Karbach: Ein farbiges, lebendiges, friedliches Bild. Dort, wo Carl Haag war, in Ägypten, im Sudan, in Palästina, in Syrien, im Libanon, sind heute kriegerische Auseinandersetzungen. Auch zur Zeit seiner ersten Orientreise 1858/59, als diese Gebiete noch zum Osmanischen Reich gehörten, gab es unsichere Verhältnisse. Haag interessierte die Lebensweise der Beduinen, er dokumentierte deren Lebensumstände, zeigte sie in Alltags- und Festtagskleidung, malte ihre Zelte und ihre Kamele. In seinem Atelier im koptischen Viertel von Kairo malte er die einfachen Leute ebenso wie die osmanischen Würdenträger. Die britischen Zeitgenossen sahen, wie anders die Menschen im Orient lebten, sie sahen aber auch deren Einbindung in die Kultur des Mittelmeerraumes seit der Römerzeit.

Wie wurde und wird das Wirken Haags, der viele Jahre in London lebte und arbeitete, in Großbritannien eingeschätzt?

Karbach: Anders als in Deutschland ist Carl Haag dort kein Unbekannter. Er war ja nicht nur einer der bedeutendsten Maler Queen Victorias, sondern seit 1860 als britischer Staatsbürger und Mitglied der Royal Watercolour Society ein in bürgerlichen und adligen Kreisen bekannter und geschätzter Mann. Sein orientalisch gestaltetes Londoner Atelier war ein beliebter Künstlertreffpunkt. Leben und Werk Carl Haags werden bis heute nahezu ausschließlich von England aus betrachtet.

Zum 100. Todestag gründet sich — unter Mitwirkung des Stadtmuseums — die Carl-Haag-Gesellschaft. Mit welchen Zielen? Wie wird die Anbindung an Erlangen aussehen?

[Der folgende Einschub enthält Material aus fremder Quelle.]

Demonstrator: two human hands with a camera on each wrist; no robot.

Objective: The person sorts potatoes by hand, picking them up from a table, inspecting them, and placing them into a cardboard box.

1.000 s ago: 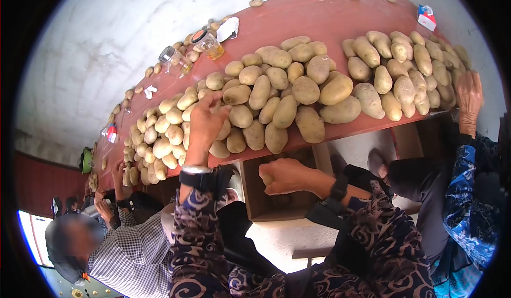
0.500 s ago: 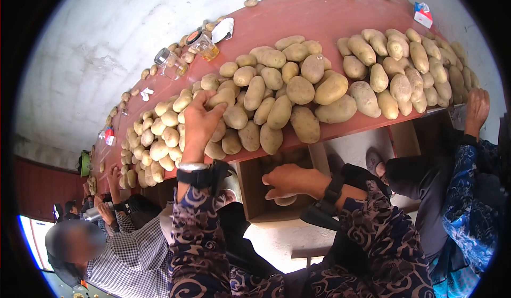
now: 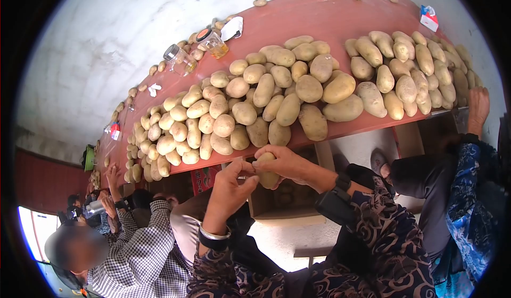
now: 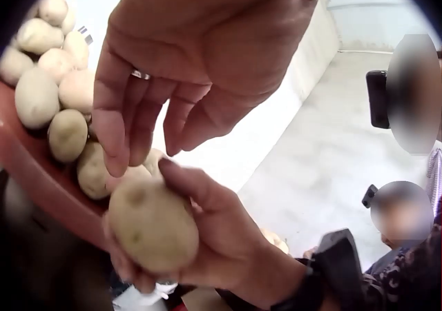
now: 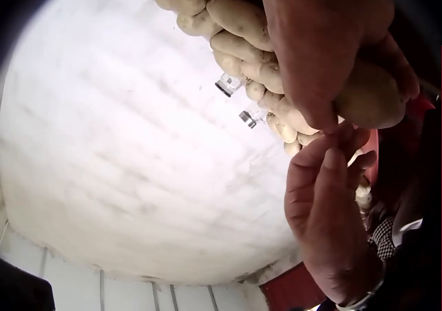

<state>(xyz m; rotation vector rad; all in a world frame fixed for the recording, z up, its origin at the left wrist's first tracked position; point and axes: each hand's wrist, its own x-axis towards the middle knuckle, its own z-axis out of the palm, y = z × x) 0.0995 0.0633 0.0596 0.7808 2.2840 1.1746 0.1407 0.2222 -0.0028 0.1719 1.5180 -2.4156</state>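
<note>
Below the red table's front edge, my right hand grips a potato. The left wrist view shows that potato from its broad side, with the right hand's fingers and thumb around it. Close beside it is my left hand, holding no potato; its fingers bend loosely just above the potato in the left wrist view. In the right wrist view its fingertips come close to the right hand's; whether they touch, I cannot tell. Piled potatoes lie behind both hands.
A cardboard box stands below the table edge. More potatoes are heaped to the right. Glass jars stand further back. People sit at both sides, one hand at the right heap.
My left hand has come down from the pile, where it gripped a potato, and now holds none. My right hand has risen from over the box, now gripping a potato.
</note>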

Karbach: Carl Haag ist am 17. Januar 1915 in Oberwesel am Rhein gestorben. Anlässlich des 100. Todestages gründen Bürger aus Oberwesel und Erlangen, wo er am 20. April 1820 geboren ist, die Internationale Carl-Haag-Gesellschaft. Vordringliches Ziel der Gesellschaft ist es, den Maler Carl Haag in Deutschland bekannt zu machen. Dazu sollen Leben, Werk und Nachlass erforscht werden, eine Biografie soll entstehen und das verstreute Werk in Ausstellungen zugänglich gemacht werden. Entwickelt werden sollen auch didaktische Handreichungen für den Kunst- und Sachunterricht. Da Carl Haag bis heute keine Grabstätte hat, soll in Oberwesel eine geschaffen werden. Da sich dort wie in Erlangen Bilder Carl Haags in den städtischen Museen befinden, bietet sich eine verheißungsvolle Kooperation an, die ihren Höhepunkt zum 200. Geburtstags des Malers haben könnte, im Jahre 2020.